## DIRECTIONS FOR THIS TASK:
Every line below from the one containing "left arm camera" through the one containing "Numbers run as" is to be printed exactly, with the pictures omitted.

___ MATERIAL SHOWN

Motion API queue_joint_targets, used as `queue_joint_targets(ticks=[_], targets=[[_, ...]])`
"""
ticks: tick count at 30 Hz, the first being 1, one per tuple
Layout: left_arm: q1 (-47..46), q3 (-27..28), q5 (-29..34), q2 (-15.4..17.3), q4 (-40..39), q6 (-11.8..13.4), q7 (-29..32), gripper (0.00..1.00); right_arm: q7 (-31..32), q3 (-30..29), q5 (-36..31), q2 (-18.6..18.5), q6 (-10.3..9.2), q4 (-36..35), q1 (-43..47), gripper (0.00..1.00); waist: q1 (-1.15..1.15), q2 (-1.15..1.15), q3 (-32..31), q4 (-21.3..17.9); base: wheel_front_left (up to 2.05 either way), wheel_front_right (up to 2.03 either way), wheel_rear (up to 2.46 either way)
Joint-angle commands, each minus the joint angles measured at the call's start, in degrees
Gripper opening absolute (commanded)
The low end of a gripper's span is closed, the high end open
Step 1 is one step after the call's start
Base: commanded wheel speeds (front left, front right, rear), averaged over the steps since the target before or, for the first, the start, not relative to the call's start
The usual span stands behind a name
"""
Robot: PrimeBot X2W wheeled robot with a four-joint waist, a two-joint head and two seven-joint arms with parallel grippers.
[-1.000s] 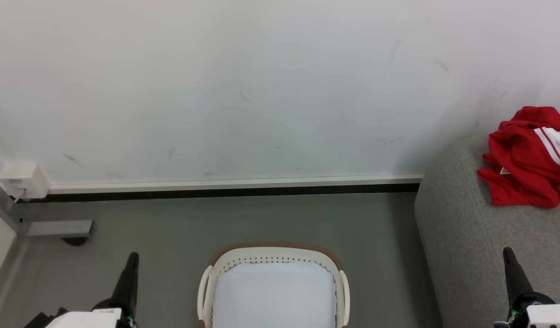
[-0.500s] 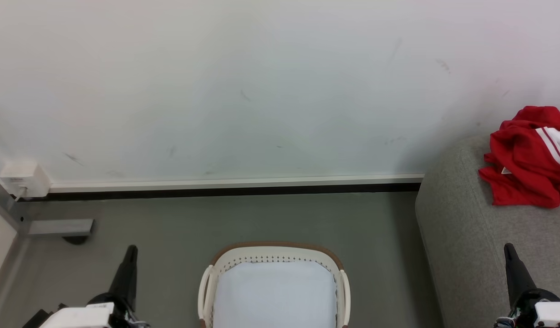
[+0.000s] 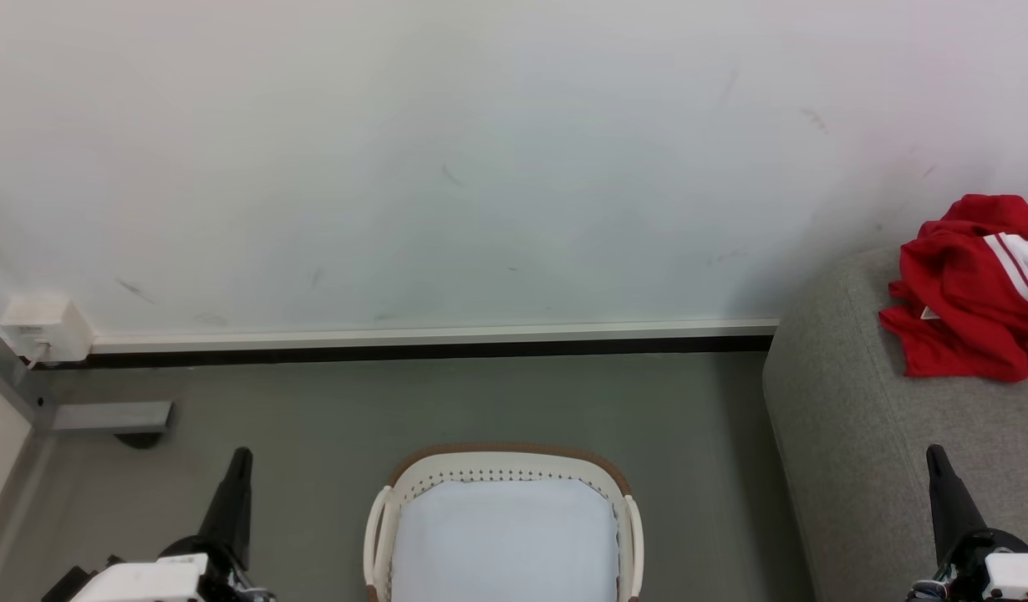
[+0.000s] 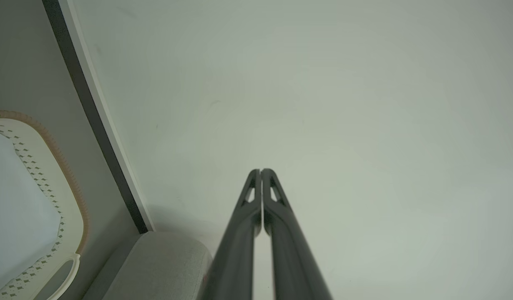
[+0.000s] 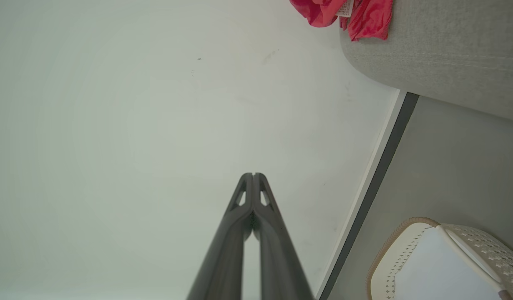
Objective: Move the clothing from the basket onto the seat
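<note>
- Clothing (image 3: 969,293), red with a white striped panel and a small white tag, crumpled in a heap on top of the seat (image 3: 857,435), at its far edge by the wall (image 3: 480,167), just in from the rounded far-left corner.
- Seat light grey and fabric-covered, standing against the wall on the robot's right.
- Basket (image 3: 506,456) on the floor (image 3: 480,393), apart from the seat's left side and short of the skirting board (image 3: 430,339); cream with a brown rim, perforated sides and a handle at each side.
- Plain white liner (image 3: 504,539) spread inside the basket.
- Left end effector (image 3: 240,458) low over the floor to the basket's left, fingers pressed together tip to tip and empty, pointing toward the wall.
- Right end effector (image 3: 934,456) over the seat's near part, fingers likewise pressed together and empty, well apart from the red heap.
- Small white box (image 3: 42,326) on the wall at the far left, just above the skirting board.
</note>
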Motion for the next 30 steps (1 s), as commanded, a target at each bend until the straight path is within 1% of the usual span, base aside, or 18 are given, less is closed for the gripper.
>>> queue_joint_targets(ticks=[1,30], targets=[[-0.51,0.11,-0.83,0.44,-0.17,-0.27,0.24,0.0,0.18,-0.22,0.08,-0.48,-0.13,-0.29,-0.73,0.0,0.0,0.0,0.0,0.0,0.0,0.0,0.0],[-0.5,0.1,-0.83,0.43,-0.18,-0.27,0.23,0.0,0.17,-0.22,0.08,-0.47,-0.14,-0.29,-0.72,0.0,0.0,0.0,0.0,0.0,0.0,0.0,0.0]])
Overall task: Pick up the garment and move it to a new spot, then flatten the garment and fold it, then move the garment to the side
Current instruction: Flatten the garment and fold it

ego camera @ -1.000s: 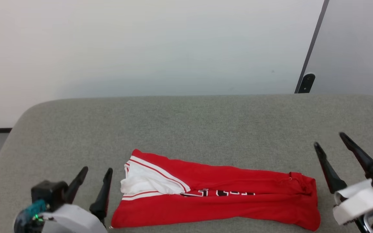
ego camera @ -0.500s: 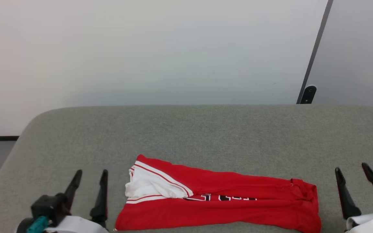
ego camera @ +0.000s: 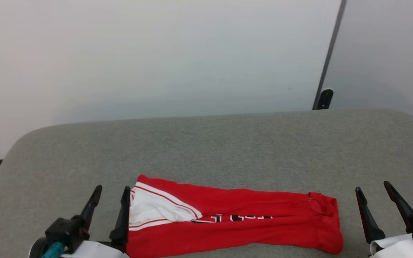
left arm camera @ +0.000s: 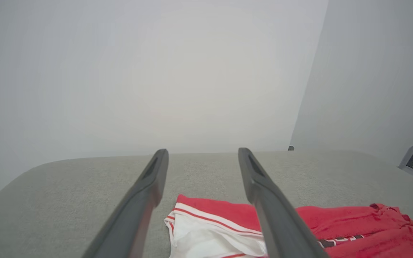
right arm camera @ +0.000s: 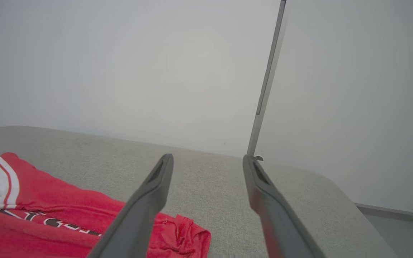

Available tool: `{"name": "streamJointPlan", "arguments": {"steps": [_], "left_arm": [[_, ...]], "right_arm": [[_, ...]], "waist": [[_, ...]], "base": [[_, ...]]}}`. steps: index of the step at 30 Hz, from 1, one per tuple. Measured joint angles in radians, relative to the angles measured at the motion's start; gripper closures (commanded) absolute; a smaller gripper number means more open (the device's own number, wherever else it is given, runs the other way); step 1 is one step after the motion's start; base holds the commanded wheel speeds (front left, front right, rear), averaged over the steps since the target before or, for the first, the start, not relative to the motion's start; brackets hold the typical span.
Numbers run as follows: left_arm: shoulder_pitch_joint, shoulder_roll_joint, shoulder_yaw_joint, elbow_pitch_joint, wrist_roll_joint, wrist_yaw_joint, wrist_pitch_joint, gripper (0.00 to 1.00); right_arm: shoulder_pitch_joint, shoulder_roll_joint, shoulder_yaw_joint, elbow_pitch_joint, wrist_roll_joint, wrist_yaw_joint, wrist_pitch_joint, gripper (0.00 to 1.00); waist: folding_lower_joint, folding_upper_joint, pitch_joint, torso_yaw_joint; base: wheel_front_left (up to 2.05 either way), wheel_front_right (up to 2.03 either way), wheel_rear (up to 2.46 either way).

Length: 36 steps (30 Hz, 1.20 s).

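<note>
At lower centre of head view, red shirt [ego camera: 235, 224] lies folded on grey cushion [ego camera: 210, 150]: left gripper [ego camera: 113, 187], splayed empty, beside its white sleeve [ego camera: 152, 211]; right gripper [ego camera: 372, 185], likewise, apart. Right wrist view shows bunched hem [right arm camera: 188, 233].

Open grey cushion [ego camera: 206, 143] beyond the garment [ego camera: 249, 229], wall [ego camera: 156, 53] behind

Red garment [ego camera: 249, 233] on a grey-green surface [ego camera: 206, 150].
Solid red over most of the cloth; white sleeve [ego camera: 156, 211] at the left end, edged with thin red-and-white stripes; black block lettering [ego camera: 233, 218] outlined in white along the middle. Finely speckled grey-green across the padded surface. Pale grey-white wall [ego camera: 156, 53] at the far side, with a dark vertical strip [ego camera: 330, 53] on the right. Black fingers on the left gripper [ego camera: 113, 187] and the right gripper [ego camera: 372, 185], white at both wrists.
</note>
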Motion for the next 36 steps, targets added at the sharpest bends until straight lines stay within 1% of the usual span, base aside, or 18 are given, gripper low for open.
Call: {"name": "streamJointPlan", "arguments": {"steps": [2,7,9,12,15,16,17,18,19,20,24,26,29,32,36], "left_arm": [[0.0,-0.017,0.018,0.005,0.012,-0.025,0.0,0.0],[0.002,-0.049,0.049,0.031,0.032,-0.07,-0.001,0.0],[0.001,-0.051,0.063,0.045,0.037,-0.079,-0.001,0.0],[-0.001,-0.049,0.094,0.055,0.038,-0.09,-0.001,0.0],[-0.006,-0.049,0.114,0.062,0.035,-0.096,-0.001,0.0],[-0.006,-0.049,0.114,0.062,0.035,-0.096,-0.001,0.0],[-0.012,-0.047,0.119,0.064,0.034,-0.104,-0.001,0.0],[-0.015,-0.047,0.12,0.066,0.034,-0.106,-0.001,0.0],[-0.015,-0.047,0.12,0.066,0.034,-0.106,-0.001,0.0],[-0.024,-0.048,0.114,0.073,0.033,-0.112,0.0,0.0],[-0.047,-0.052,0.095,0.074,0.03,-0.119,0.005,0.0],[-0.06,-0.059,0.086,0.077,0.028,-0.121,0.007,0.0],[-0.078,-0.066,0.073,0.087,0.026,-0.126,0.008,0.0],[-0.095,-0.077,0.062,0.095,0.021,-0.13,0.012,0.0],[-0.12,-0.082,0.056,0.104,0.01,-0.134,0.012,0.0]], "right_arm": [[0.0,-0.002,-0.002,0.004,0.0,0.0,0.0,0.0],[0.001,-0.004,-0.018,0.009,0.0,0.0,0.002,0.0],[0.001,-0.005,-0.013,0.011,0.001,0.0,0.016,0.0],[-0.017,-0.013,0.007,0.023,0.028,0.0,0.075,0.0],[-0.072,-0.044,0.033,0.056,0.076,0.0,0.189,0.0],[-0.072,-0.044,0.033,0.056,0.076,0.0,0.189,0.0],[-0.11,-0.058,0.051,0.079,0.114,0.0,0.276,0.0],[-0.132,-0.071,0.074,0.091,0.134,0.0,0.331,0.0],[-0.132,-0.071,0.074,0.091,0.134,0.0,0.331,0.0],[-0.175,-0.091,0.11,0.106,0.184,0.0,0.425,0.0],[-0.249,-0.121,0.194,0.148,0.283,0.0,0.658,0.0],[-0.277,-0.141,0.237,0.171,0.312,0.0,0.773,0.0],[-0.313,-0.151,0.253,0.217,0.346,0.0,0.898,0.0],[-0.343,-0.151,0.257,0.255,0.332,0.0,0.988,0.0],[-0.383,-0.124,0.239,0.291,0.306,0.0,1.02,0.0]], "waist": [[0.0,0.0,0.002,-0.012],[0.0,0.0,0.011,-0.036],[0.0,0.0,0.016,-0.04],[0.0,0.0,0.025,-0.043],[0.0,-0.0001,0.036,-0.038],[0.0,-0.0001,0.036,-0.038],[0.0,0.0,0.043,-0.032],[0.0,0.0,0.047,-0.028],[0.0,0.0,0.047,-0.028],[0.0,0.0,0.057,-0.019],[0.0,-0.0001,0.076,0.005],[0.0,-0.0001,0.085,0.019],[0.0,0.0,0.098,0.042],[0.0,0.0,0.113,0.064],[0.0,0.0,0.142,0.087]], "base": [[0.0,0.0,0.0],[0.0,0.0,0.0],[0.0,0.0,0.0],[0.0,0.0,0.0],[0.0,0.0,0.0],[0.0,0.0,0.0],[0.0,0.0,0.0],[0.0,0.0,0.0],[0.0,0.0,0.0],[0.0,0.0,0.0],[0.0,0.0,0.0],[0.0,0.0,0.0],[0.0,0.0,0.0],[0.0,0.0,0.0],[0.0,0.0,0.0]]}}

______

## ANSWER FOR THIS EXERCISE:
left arm camera @ +0.000s: 
right arm camera @ +0.000s: 

Available tool: `{"name": "streamJointPlan", "arguments": {"steps": [_], "left_arm": [[_, ...]], "right_arm": [[_, ...]], "waist": [[_, ...]], "base": [[_, ...]]}}`. steps: index of the step at 30 Hz, from 1, one per tuple. Measured joint angles in radians, relative to the angles measured at the motion's start; gripper closures (commanded) absolute; a smaller gripper number means more open (the device's own number, wherever else it is given, runs the other way); step 1 is one step after the motion's start; base holds the commanded wheel speeds (front left, front right, rear), averaged over the steps since the target before or, for the first, the start, not relative to the motion's start; brackets hold the typical span.
Numbers run as follows: left_arm: shoulder_pitch_joint, shoulder_roll_joint, shoulder_yaw_joint, elbow_pitch_joint, wrist_roll_joint, wrist_yaw_joint, wrist_pitch_joint, gripper (0.00 to 1.00); right_arm: shoulder_pitch_joint, shoulder_roll_joint, shoulder_yaw_joint, elbow_pitch_joint, wrist_roll_joint, wrist_yaw_joint, wrist_pitch_joint, gripper (0.00 to 1.00); waist: folding_lower_joint, folding_upper_joint, pitch_joint, torso_yaw_joint; base: wheel_front_left (up to 2.05 either way), wheel_front_right (up to 2.03 either way), wheel_rear (up to 2.46 either way).

There is nothing more to add to this answer.